Fabrication and Mechanical Analysis of Polymer Nanocomposites Reinforced With Multi-walled Carbon Nanotubes for Marine Applications

The advancement of nanocomposite technology has profoundly influenced numerous economic sectors, including transportation, marine, research, sea mining, and naval defense industries. This research, which outlines a thorough fabrication process for polymer nanocomposites reinforced with multi-walled carbon nanotubes utilizing vacuum bagging techniques, brings a novel perspective to the marine and aeronautical fields.
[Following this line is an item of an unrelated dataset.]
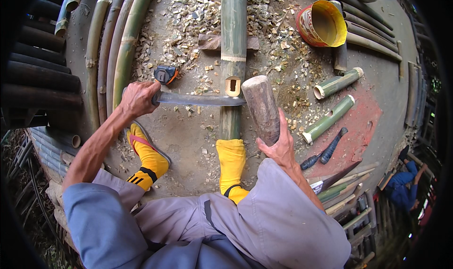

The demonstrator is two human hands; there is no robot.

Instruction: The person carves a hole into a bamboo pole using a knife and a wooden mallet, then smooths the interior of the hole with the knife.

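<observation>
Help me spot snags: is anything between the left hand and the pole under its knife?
Nothing visible; only the knife reaches from the left hand to the pole. The tape measure lies beyond the knife.

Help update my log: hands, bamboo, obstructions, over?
Left hand on knife; right hand gripping wooden club. Knife across bamboo pole near hole. Yellow-socked foot at pole's near end.

The floor (188, 127) is being lit evenly by soft daylight, with faint shadows being cast. A dull sheen is being given off by the knife blade (198, 100). The dark stacked poles (42, 75) at left are being sunk in gloom. The corners are being swallowed by black, straight edges are being bent near the rim, and a distant person (401, 189) is being rendered dimly.
</observation>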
Aluminum foil was enacted in the fabrication of samples, which were then used in shield filler in nanocomposite material, which is applied in stealth technology for marine engineering. The nanocomposite was produced using a combination of epoxy resin, hardener, multi-walled carbon nanotubes (MWCNTs), and E-Glass fiber materials. Laminate samples were prepared with varying volume percentages of MWCNTs (0, 2, 4, 6, and 8 vol%). Magnetic string mixing was utilized to ensure the accurate distribution of the multi-walled carbon nanotubes within the epoxy matrix. The laminate was then placed in a vacuum bag envelope and cured for 24 h at atmospheric pressure (600Hgmm). The vacuum bagging technique involves placing the laminate in a sealed bag and removing the air to create a vacuum, which helps in the compaction and curing process of the composite. The microstructural characterization and mechanical properties were assessed in accordance with the American Standard Material Testing (ASTM) and the Indian Register of Shipping (IRClass) standards. The thoroughness of the research process ensures the reliability of the findings, which revealed a notable increase in mechanical strength by 30.9% for the MWCNT nanocomposite compared to traditional polymer fiber-reinforced composite. The produced MWCNT nanocomposite laminates were each appropriately labeled for in-depth analysis.